Scan the listing for the word "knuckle" and report every line that contains it.
========
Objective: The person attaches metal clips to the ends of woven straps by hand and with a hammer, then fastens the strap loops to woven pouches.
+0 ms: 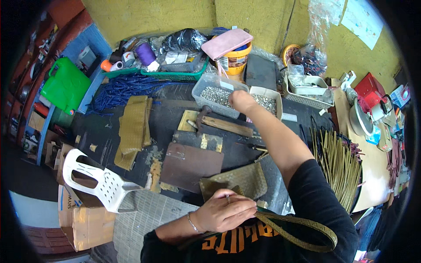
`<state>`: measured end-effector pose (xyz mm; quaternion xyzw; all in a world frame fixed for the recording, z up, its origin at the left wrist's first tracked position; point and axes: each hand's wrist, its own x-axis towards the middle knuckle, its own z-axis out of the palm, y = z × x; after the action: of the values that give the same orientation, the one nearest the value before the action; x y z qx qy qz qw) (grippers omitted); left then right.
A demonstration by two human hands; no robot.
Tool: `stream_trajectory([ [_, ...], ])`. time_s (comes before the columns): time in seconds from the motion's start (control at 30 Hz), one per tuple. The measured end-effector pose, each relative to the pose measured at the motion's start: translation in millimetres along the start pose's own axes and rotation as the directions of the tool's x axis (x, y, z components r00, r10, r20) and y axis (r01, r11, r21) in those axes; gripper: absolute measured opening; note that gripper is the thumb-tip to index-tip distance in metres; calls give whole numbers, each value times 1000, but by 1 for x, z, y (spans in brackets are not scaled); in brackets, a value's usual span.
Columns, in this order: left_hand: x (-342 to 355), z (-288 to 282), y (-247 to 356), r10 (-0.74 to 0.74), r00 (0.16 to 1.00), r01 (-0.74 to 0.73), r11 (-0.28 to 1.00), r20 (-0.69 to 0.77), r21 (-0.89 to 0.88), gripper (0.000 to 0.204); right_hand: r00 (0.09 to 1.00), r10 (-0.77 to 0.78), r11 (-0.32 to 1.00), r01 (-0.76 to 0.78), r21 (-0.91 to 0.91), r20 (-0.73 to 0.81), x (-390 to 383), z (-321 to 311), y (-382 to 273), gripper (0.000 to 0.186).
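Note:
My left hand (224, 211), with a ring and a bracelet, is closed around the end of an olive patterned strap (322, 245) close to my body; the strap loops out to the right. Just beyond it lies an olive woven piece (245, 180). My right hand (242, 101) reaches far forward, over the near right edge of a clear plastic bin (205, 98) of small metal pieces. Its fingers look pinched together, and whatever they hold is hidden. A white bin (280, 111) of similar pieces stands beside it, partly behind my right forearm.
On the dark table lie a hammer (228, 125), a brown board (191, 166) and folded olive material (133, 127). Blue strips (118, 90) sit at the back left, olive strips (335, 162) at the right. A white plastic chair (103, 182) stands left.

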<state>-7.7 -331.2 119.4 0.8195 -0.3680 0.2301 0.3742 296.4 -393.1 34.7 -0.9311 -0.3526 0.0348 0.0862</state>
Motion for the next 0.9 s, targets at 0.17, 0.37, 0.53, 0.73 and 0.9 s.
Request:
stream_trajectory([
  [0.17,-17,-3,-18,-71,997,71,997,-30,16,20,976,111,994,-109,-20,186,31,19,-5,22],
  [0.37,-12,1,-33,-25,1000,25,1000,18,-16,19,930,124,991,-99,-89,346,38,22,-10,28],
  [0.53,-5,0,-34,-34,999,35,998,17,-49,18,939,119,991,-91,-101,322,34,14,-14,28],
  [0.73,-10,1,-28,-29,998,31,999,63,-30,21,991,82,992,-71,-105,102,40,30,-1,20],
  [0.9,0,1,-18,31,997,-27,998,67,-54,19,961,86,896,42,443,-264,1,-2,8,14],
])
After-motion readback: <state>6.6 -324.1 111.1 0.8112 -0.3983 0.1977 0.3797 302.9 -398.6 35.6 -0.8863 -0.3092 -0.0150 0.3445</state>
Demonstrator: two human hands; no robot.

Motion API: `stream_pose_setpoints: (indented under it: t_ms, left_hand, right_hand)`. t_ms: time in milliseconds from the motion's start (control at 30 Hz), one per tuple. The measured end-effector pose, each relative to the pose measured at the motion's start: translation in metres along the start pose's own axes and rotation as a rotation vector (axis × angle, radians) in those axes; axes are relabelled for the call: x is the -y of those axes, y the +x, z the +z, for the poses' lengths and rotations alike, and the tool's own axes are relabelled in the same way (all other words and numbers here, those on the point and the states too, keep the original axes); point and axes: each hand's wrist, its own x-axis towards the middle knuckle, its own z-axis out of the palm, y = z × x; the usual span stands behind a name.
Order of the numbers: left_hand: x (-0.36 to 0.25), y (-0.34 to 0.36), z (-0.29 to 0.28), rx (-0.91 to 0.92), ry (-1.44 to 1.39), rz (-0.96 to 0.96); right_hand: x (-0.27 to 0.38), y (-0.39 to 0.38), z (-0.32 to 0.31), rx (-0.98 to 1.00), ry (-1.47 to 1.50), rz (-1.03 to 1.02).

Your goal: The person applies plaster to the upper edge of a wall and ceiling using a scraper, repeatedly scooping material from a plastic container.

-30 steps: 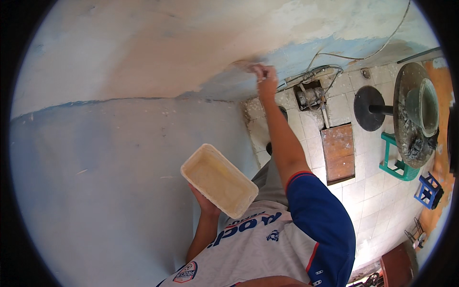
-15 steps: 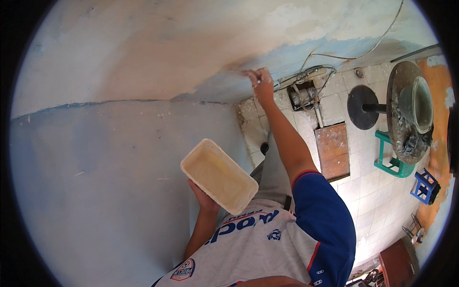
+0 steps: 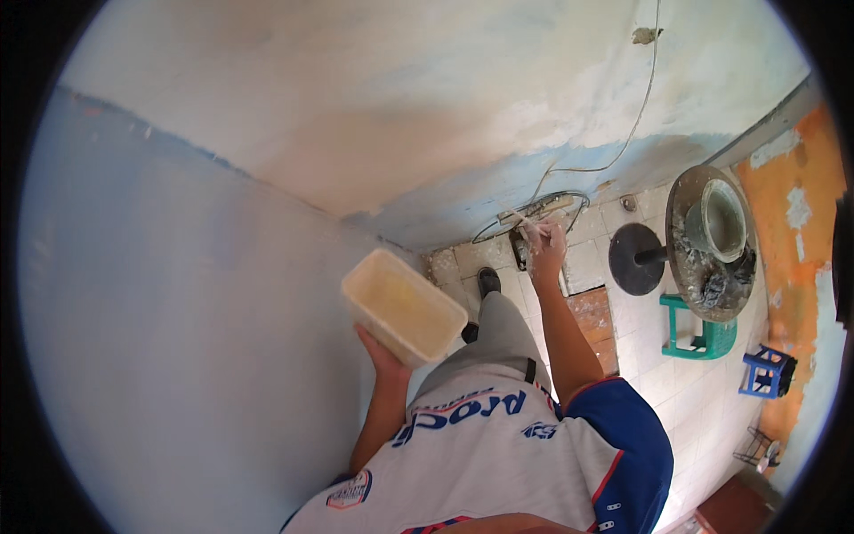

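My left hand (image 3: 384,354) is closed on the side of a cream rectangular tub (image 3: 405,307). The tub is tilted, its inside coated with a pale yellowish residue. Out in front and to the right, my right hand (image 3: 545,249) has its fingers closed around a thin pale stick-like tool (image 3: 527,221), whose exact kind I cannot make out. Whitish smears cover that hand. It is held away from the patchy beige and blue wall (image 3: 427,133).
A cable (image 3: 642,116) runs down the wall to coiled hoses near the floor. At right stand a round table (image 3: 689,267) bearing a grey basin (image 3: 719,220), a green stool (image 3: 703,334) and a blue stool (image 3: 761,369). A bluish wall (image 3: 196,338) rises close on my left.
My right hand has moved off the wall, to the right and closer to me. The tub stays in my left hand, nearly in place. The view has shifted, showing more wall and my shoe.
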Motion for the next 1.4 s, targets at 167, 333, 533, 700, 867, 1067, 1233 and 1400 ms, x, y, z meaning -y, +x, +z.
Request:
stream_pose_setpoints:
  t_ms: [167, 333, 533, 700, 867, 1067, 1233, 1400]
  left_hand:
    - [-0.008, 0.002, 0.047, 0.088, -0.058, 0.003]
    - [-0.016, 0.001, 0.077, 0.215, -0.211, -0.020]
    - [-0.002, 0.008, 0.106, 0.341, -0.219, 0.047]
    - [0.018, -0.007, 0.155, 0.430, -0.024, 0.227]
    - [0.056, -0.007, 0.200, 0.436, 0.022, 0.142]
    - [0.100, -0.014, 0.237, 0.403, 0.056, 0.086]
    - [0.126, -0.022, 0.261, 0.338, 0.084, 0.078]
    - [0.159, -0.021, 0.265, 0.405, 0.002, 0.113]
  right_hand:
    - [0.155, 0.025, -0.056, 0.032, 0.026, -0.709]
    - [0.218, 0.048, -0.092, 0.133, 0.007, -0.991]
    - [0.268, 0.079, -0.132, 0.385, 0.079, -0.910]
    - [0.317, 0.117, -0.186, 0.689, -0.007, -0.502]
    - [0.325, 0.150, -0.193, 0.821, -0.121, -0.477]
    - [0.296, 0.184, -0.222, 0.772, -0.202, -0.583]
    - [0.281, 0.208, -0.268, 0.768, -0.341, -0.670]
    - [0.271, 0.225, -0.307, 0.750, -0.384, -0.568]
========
Answer to this problem |
`<state>`: measured end-effector pose (xyz mm; quaternion xyzw; all in a world frame fixed for the recording, z up, its origin at the left wrist's first tracked position; point and axes: each hand's wrist, its own x-axis towards the middle knuckle, its own z-axis out of the palm, y = z × x; after the action: of the values that give the same orientation, the one nearest the value before the action; x y z qx qy qz qw) (grippers omitted); left then right.
Motion API: `stream_pose_setpoints: (indented under it: t_ms, left_hand, right_hand)`. t_ms: time in milliseconds from the motion's start (control at 30 Hz), one per tuple. The measured end-effector pose, each relative to the pose measured at the motion's start: translation in metres along the start pose's own axes and rotation as a rotation vector (axis × angle, radians) in those axes; axes are relabelled for the call: x is the -y of those axes, y the +x, z the +z, for the poses' lengths and rotations alike, and the tool's own axes are relabelled in the same way (all other words and numbers here, those on the point and the states too, keep the original axes); point and axes: each hand's wrist, its own x-axis towards the middle knuckle, its own z-axis out of the palm, y = z × x; the usual span stands behind a name.

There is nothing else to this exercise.